There are several inbuilt advantages in pursuing this practice, though there is a downside also. The trick is to devise a system that reaps the advantages but minimises the risks.
The process is simple enough. If you know someone who fits the requirement for a particular position in your company, you refer him to the company. If the person is found suitable and gets hired, you earn a bonus.
The advantages for the firm in this are multiple: The onus for making the right recruitment is partially shared by its employees, who are given a sense of ownership in the process; and hiring costs drop because companies need not spread the net wide.
Simultaneously, the downside is reduced, as an employee is unlikely to refer someone who will not fit the bill and run down his reputation in the company.
The big downside is that since employees get a chance to bring in people they know, there is a risk of a negative-minded group getting embedded in a company.
In some instances of fraud in BPO firms, made possible by a nexus among criminally-minded employees, the referral system was seen as a root cause.
Ashutosh Sinha, senior manager (recruitment) at business and technology consultancy Sapient Corporation India, warns that a company's referral programme "should not be allowed to take on a life of its own, but must be under control at all times."
His own rule of thumb is that employees coming in through this route must not account for more than 50 per cent of total staff, "because we don't want too many clones of existing employees."

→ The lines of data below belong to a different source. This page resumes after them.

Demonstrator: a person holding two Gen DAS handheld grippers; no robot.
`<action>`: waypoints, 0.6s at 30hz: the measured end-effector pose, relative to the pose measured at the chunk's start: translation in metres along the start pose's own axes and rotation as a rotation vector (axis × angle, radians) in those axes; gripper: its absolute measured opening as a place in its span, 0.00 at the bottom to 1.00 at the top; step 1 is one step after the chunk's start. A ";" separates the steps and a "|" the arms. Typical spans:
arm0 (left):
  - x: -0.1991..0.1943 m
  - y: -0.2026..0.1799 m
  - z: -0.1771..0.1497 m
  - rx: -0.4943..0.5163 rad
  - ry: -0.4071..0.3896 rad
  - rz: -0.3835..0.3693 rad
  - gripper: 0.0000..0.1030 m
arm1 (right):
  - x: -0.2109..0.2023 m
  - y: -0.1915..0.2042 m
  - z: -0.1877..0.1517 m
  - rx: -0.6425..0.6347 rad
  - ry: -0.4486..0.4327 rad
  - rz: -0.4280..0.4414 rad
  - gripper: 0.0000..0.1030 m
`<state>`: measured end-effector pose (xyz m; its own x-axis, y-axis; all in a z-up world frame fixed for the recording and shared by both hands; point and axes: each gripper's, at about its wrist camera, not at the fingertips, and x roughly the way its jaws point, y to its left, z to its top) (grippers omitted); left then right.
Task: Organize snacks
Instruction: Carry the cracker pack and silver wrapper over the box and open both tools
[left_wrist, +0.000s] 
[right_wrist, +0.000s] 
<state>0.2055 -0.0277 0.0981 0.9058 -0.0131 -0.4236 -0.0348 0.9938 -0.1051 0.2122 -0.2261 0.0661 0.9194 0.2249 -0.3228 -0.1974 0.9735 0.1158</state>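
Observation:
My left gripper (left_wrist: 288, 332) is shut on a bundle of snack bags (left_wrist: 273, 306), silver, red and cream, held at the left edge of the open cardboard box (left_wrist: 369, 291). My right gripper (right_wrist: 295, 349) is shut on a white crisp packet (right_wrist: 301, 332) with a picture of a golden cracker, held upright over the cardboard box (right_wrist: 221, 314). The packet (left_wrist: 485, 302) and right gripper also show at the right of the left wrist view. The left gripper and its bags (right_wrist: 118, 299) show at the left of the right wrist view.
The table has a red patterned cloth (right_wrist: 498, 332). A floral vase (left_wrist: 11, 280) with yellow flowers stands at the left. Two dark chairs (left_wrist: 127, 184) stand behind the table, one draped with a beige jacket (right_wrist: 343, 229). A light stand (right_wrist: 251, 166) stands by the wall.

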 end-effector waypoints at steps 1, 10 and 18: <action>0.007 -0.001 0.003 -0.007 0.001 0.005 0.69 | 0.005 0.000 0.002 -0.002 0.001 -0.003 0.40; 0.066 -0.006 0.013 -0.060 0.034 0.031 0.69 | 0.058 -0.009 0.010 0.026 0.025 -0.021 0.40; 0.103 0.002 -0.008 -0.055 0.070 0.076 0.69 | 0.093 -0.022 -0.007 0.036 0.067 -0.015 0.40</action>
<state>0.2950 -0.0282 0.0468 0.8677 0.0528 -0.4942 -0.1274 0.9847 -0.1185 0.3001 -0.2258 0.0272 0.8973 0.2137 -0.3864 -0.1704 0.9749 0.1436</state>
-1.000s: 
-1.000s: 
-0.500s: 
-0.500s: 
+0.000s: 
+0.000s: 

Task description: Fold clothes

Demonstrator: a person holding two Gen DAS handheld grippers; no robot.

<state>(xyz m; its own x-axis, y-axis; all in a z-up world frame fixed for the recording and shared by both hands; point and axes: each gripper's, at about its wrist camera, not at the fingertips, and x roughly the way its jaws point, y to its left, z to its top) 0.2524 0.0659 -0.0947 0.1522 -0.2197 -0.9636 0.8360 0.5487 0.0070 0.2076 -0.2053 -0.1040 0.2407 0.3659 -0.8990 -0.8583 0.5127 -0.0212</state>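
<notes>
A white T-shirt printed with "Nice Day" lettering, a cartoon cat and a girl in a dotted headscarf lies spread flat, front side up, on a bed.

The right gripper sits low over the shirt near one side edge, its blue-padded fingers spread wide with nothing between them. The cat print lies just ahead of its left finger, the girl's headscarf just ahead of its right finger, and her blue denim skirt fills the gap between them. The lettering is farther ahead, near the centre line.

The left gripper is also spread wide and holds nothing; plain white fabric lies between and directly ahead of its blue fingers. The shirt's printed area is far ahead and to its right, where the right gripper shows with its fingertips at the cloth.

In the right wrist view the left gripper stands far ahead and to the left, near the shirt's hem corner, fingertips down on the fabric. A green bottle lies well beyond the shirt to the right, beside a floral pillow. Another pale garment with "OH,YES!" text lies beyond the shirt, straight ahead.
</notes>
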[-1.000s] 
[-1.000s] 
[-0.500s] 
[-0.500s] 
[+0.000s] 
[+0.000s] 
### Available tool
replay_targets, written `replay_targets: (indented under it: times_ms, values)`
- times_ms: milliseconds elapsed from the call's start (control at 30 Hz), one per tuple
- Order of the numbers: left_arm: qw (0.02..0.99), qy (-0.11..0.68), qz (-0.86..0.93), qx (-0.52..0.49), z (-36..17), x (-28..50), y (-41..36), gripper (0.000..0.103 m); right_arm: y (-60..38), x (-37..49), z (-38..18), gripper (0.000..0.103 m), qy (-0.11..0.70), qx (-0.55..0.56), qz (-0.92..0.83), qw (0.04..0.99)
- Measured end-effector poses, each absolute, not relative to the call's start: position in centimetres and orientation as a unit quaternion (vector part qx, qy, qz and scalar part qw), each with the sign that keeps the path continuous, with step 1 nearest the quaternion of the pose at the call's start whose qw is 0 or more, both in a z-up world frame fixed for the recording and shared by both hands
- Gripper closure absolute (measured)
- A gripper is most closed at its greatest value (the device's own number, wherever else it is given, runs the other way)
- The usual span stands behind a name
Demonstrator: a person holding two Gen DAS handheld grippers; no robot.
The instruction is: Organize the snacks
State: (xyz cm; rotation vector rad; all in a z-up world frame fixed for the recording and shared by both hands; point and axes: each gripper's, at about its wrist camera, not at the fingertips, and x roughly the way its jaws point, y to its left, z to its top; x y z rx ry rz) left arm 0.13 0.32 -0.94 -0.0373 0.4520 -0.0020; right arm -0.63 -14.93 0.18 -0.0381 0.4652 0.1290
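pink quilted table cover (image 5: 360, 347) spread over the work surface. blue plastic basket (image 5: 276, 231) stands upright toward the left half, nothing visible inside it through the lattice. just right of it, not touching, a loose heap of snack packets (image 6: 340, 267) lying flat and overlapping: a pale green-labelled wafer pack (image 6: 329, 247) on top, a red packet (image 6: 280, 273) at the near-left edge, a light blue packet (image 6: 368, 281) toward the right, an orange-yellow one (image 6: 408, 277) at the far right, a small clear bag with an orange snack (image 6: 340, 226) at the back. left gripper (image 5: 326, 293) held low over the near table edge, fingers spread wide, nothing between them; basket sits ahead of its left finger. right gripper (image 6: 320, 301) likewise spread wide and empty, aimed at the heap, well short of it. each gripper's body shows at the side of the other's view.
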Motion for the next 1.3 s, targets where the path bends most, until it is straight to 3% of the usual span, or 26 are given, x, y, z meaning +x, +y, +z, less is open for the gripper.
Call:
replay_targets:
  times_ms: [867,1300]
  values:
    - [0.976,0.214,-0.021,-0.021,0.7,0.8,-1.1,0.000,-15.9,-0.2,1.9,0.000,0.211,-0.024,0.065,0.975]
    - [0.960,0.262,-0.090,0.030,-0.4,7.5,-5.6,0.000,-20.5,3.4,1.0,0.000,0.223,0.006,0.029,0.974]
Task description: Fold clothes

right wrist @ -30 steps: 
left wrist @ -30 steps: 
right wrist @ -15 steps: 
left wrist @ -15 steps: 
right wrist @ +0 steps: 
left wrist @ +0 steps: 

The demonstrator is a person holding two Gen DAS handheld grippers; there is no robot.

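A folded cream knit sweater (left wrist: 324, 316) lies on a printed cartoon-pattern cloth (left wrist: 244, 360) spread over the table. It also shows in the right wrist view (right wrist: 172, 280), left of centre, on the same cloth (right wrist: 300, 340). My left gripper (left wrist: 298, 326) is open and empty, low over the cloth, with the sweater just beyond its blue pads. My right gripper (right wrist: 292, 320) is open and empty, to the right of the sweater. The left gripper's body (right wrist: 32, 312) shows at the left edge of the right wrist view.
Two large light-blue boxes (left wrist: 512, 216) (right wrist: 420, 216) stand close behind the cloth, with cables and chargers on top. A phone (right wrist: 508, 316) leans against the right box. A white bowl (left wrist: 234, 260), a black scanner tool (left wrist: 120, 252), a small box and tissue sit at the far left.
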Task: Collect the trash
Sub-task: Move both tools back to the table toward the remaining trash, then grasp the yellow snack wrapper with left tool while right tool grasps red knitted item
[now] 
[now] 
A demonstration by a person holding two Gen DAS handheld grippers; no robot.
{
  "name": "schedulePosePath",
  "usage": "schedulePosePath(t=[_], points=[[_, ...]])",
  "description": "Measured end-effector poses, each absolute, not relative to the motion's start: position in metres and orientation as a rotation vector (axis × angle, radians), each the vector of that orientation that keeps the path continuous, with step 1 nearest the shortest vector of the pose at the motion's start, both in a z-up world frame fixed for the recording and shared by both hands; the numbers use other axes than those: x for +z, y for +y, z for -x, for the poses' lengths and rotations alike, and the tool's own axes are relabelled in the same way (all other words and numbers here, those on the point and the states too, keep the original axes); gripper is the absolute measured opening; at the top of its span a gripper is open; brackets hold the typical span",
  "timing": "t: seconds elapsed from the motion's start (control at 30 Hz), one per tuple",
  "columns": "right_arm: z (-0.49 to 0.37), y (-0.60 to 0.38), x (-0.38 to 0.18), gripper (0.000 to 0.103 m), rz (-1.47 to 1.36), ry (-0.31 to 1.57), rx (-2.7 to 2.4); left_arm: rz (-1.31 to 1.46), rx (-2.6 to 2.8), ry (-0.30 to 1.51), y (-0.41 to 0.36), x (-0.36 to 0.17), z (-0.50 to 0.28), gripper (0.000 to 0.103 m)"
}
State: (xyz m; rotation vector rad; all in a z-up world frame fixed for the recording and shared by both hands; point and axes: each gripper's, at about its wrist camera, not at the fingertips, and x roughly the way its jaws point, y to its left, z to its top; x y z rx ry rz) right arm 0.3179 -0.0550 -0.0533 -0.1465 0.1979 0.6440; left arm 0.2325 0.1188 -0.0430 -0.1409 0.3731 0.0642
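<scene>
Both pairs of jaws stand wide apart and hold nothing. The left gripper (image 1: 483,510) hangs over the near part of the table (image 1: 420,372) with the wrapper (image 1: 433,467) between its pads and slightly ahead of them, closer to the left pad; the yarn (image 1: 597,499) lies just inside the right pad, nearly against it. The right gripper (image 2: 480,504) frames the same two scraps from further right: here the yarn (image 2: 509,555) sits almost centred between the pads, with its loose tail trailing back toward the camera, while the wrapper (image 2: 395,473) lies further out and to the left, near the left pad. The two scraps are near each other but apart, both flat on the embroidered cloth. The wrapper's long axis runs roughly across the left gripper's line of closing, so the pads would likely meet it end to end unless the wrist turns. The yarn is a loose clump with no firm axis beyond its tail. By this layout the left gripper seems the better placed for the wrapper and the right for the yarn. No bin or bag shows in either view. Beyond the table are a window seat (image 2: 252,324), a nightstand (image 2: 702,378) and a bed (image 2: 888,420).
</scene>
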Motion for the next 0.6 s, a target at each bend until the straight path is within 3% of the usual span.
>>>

At Aditi Technologies, a software and product services firm, over 50 per cent of the hiring is through referrals.
Says Sreenivas Chakravarthy, vice-president (people department), "Referral as a talent source has been in existence for a long time. However, corporates have started maximising this source because of the guarantee of good quality hires resulting from some inbuilt pre-screening."
Referrals are becoming popular among employers as the job market gets tighter and finding the right people to fill vacant slots quickly becomes a key corporate objective linked to the bottomline.
Additionally, says Chakravarthy, this system is a good satisfaction index for the company. More hires through referrals indicates that people are satisfied with their roles in the company and are willing to refer it to their friends.
While this system brings in more money to employees and ensures better-quality hires, the hires in turn have a feeling of comfort, since they know someone in the organisation.
Says Arul Rajkumar, national HR manager at TNT India, the logistics player: "TNT started the employee referral scheme after the launch of its domestic business in February this year. The scheme gained popularity as the employees knew who fit best into the organisation." Hence, "they refer the right people."
All vacancies are open for referral in TNT, and 12 per cent of the company's needs are met through this method, adds Rajkumar. But referred candidates go through the same stringent selection procedure as other candidates. If the referred candidate is selected, the referring employee is awarded a gift voucher.
Sinha of Sapient gets 1,200 referrals a week. But, he says, "only 50 to 60 get hired," after clearing stringent background checks. Even so, fully 48 per cent of the company's new hires in the first half of the current calendar year have come in through this route- 30 per cent at the entry level, 50-60 per cent at middle level and the remainder at senior level.
Sapient's referral programme, Sinha explains, has been strengthened in the last three years, during which the company has scaled up from fewer than 400 employees to 2,000.
At industrial gases producer Praxair, which has 30 per cent of its employees coming in through employee referrals, these are a formal part of its hiring strategy. Vacancies are put up on the company database to be viewed by all employees.
Employees refer candidates, who then go through the regular screening process. Once a candidate is selected and joins, the employee is eligible for the referral bonus, whose amount depends on the seniority of the selected candidate.
At Sapient, the rewards consist of gizmos such as iPods and DVDs, as well as a 'credit' at performance appraisal time. But the reverse can happen as well. A HR consultant says that the quality of referrals has fallen over the years, and one software company asks referrors to justify their recommendations.
If background checks reveal that the progress of a referred candidate has been unsatisfactory in his current or past employment, it is a black mark against the referror.